> _Task to carry out_:
Transcribe, word for word and without additions, each line below from the one containing "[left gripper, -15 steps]" through the one containing "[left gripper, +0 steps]", both ends included.

> _Provided records_:

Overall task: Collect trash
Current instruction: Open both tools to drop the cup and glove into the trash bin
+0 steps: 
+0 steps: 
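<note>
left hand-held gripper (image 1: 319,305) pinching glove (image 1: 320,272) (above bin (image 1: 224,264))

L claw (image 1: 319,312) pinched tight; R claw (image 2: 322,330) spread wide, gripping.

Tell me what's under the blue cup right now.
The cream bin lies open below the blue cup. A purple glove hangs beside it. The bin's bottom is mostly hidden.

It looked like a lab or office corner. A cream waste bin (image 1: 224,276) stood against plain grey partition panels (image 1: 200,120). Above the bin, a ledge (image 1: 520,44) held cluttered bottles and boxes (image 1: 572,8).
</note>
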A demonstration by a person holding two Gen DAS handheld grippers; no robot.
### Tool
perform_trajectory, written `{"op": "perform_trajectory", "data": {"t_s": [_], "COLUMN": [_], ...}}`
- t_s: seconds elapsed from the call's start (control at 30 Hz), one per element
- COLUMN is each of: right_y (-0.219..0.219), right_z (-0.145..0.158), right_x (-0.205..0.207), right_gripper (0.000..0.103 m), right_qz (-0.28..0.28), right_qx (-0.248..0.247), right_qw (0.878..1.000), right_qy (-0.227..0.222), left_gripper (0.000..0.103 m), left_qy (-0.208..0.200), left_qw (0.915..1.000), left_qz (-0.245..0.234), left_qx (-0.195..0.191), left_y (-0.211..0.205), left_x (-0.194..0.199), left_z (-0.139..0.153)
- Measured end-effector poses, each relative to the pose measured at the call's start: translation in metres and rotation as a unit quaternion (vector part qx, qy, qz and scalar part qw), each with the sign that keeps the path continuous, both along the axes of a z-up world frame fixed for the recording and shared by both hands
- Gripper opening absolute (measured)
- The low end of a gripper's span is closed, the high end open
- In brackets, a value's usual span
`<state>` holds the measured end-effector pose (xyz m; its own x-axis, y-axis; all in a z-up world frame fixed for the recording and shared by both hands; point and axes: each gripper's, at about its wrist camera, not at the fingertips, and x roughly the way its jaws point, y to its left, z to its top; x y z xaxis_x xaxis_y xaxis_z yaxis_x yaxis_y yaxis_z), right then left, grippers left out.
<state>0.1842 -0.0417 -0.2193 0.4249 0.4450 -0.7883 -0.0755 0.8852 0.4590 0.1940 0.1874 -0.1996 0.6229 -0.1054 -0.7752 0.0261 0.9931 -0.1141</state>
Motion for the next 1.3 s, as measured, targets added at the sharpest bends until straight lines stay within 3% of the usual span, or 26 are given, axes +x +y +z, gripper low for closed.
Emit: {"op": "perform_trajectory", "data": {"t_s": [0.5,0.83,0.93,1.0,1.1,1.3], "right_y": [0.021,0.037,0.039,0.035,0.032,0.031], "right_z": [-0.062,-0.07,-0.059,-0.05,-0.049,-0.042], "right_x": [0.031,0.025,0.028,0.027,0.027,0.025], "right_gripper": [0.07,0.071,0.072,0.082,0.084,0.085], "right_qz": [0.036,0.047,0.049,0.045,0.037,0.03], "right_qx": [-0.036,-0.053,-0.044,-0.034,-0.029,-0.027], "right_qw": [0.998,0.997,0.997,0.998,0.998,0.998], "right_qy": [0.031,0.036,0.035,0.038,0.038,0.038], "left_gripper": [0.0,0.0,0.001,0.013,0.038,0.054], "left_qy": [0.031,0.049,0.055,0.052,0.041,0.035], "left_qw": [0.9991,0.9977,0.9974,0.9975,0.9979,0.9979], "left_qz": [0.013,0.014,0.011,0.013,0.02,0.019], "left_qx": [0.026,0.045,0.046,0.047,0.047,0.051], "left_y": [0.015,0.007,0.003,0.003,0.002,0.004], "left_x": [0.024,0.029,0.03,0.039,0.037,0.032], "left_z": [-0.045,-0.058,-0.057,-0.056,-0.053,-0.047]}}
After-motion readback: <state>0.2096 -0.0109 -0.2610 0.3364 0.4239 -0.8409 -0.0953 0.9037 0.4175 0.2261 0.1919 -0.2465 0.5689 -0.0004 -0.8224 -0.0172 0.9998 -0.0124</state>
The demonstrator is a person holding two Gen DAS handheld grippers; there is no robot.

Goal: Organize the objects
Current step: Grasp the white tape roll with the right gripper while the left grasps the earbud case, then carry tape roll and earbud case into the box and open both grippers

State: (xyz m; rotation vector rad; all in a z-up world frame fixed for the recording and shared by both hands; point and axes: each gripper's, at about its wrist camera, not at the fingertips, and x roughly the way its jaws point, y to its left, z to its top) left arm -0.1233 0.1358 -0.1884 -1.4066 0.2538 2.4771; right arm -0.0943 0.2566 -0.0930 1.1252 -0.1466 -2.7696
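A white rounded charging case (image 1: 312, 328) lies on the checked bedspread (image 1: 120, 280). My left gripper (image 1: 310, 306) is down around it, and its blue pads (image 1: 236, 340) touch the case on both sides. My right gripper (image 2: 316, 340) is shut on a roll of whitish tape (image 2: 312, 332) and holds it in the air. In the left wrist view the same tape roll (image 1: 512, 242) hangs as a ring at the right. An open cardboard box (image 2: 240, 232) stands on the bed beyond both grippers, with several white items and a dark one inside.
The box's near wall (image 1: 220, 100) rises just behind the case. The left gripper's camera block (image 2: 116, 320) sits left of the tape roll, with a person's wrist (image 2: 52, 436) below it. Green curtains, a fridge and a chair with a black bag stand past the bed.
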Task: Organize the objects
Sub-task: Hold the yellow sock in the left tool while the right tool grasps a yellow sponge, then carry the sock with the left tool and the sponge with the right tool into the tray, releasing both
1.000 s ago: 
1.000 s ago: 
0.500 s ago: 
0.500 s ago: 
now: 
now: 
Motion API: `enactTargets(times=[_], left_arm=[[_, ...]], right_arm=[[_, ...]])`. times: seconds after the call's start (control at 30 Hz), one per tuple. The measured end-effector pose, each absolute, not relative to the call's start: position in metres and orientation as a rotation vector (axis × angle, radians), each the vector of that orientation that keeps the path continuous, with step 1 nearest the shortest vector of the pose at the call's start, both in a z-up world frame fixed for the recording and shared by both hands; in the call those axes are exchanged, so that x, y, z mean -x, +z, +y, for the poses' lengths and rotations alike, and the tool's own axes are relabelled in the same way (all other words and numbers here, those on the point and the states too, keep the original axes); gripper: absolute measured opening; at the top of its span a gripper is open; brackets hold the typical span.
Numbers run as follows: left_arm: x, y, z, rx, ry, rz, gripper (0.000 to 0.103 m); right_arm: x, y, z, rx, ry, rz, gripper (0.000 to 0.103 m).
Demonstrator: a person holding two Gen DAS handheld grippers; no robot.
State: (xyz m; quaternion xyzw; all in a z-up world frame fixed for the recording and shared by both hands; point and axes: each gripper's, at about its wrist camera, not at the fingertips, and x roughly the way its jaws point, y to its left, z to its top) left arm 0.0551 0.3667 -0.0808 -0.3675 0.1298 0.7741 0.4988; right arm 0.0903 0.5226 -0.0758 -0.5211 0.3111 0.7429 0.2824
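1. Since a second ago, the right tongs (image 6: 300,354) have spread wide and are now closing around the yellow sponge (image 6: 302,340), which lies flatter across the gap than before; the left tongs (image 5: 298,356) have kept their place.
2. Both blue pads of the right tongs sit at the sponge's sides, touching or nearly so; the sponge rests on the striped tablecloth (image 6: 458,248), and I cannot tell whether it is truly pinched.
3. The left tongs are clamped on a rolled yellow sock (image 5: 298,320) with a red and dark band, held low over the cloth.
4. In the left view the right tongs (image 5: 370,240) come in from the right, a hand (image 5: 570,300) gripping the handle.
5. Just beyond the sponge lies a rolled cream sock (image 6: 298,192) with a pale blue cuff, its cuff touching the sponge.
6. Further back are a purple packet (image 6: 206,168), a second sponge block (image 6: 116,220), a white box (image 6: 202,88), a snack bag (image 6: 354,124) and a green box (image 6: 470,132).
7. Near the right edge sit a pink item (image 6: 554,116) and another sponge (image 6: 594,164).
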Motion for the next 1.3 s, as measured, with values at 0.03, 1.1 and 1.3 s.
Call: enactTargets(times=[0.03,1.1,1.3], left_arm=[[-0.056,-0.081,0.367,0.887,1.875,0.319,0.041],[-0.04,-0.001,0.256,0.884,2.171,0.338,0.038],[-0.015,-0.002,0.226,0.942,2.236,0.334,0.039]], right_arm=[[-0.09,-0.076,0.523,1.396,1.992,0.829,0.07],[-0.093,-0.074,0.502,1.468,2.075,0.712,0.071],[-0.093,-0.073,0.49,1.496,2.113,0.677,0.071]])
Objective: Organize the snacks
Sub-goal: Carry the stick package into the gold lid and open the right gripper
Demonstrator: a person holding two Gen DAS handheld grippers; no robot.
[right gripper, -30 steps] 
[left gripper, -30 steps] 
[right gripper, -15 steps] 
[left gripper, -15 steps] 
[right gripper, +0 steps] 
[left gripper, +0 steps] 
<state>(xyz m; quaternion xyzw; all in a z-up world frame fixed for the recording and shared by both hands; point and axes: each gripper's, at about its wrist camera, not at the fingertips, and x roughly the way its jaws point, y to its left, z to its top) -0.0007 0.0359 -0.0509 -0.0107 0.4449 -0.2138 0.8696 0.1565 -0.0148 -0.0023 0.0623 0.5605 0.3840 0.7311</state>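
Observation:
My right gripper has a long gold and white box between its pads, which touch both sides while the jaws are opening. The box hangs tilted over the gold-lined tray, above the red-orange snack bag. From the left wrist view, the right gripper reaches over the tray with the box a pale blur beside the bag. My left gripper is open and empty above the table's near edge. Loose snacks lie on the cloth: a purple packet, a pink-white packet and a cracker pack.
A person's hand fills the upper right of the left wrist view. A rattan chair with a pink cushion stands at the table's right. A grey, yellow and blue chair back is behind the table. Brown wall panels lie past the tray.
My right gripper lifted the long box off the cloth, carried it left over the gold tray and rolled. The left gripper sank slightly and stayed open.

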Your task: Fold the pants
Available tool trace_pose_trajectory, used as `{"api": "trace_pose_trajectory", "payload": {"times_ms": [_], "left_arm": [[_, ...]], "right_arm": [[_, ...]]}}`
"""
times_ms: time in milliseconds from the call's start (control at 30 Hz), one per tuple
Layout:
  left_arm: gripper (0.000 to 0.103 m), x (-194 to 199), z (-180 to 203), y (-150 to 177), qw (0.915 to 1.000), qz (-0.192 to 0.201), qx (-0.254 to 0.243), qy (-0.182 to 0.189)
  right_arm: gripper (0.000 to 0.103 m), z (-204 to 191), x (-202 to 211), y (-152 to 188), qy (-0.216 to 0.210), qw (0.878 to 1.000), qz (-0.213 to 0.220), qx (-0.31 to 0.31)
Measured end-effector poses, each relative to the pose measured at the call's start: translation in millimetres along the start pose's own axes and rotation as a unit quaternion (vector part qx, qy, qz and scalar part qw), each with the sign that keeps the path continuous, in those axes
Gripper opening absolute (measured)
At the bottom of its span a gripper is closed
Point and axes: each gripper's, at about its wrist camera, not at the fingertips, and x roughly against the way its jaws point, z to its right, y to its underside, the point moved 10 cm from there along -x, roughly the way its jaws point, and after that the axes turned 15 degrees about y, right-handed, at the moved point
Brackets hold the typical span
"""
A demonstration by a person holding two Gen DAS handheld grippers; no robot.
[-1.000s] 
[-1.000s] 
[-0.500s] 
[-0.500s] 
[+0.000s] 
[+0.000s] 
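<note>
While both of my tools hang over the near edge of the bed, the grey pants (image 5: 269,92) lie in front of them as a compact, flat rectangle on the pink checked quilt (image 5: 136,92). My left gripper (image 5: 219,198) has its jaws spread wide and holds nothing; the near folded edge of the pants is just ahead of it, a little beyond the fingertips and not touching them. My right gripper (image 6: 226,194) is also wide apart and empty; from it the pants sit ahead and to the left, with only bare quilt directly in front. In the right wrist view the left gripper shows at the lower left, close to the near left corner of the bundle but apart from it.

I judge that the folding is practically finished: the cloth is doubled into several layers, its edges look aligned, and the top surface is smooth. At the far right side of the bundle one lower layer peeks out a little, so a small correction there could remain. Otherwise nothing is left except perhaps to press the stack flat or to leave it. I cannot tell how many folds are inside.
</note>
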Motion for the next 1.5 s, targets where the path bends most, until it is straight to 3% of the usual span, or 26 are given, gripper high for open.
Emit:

> _Solution to this task_:
[left gripper, -15 steps] 
[right gripper, +0 steps] 
[left gripper, +0 steps] 

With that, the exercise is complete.